Design/methodology/approach
In total, 287 participants (150♀, Mage=37.74 and SDage=10.38) completed questionnaires on the Dark Triad (narcissism, Machiavellianism and psychopathy) and the Big Five (emotional stability, extraversion, openness, agreeableness and conscientiousness). They also provided information on their objective (salary and leadership position) and subjective (job satisfaction and satisfaction with income) career success. Regression analyses were used to estimate the Dark Triad’s incremental predictive value.
Findings
The results show that the Dark Triad only provides incremental information beyond the Big Five when predicting salary (ΔR2=0.02*) and leadership position (ΔR2=0.04*). In contrast, the Dark Triad does not explain unique variance when predicting job satisfaction or satisfaction with income.

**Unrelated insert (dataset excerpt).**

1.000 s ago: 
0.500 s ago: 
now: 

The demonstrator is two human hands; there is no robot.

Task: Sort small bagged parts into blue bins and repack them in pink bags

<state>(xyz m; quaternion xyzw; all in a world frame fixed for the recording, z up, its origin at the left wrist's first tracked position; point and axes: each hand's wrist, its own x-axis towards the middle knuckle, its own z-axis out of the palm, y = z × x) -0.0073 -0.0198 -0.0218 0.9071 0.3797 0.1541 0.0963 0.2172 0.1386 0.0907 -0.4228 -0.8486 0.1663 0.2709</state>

Research limitations/implications
The exclusive use of self-rated success criteria may increase the risk of same-source biases. Thus, future studies should include ratings derived from multiple perspectives.
Practical implications
Considering the Dark Triad in employee selection and development seems particularly promising in the context of competitive behaviour.
Social implications
The results are discussed in light of the socioanalytic theory. This may help to better understand behaviour in organisational contexts.
Originality/value
This study is the first that simultaneously investigates all three traits of the Dark Triad and the Big Five in combination with objective and subjective career success. In addition, it extends previous findings by answering the question of whether the Dark Triad offers incremental or redundant information to the Big Five when predicting success.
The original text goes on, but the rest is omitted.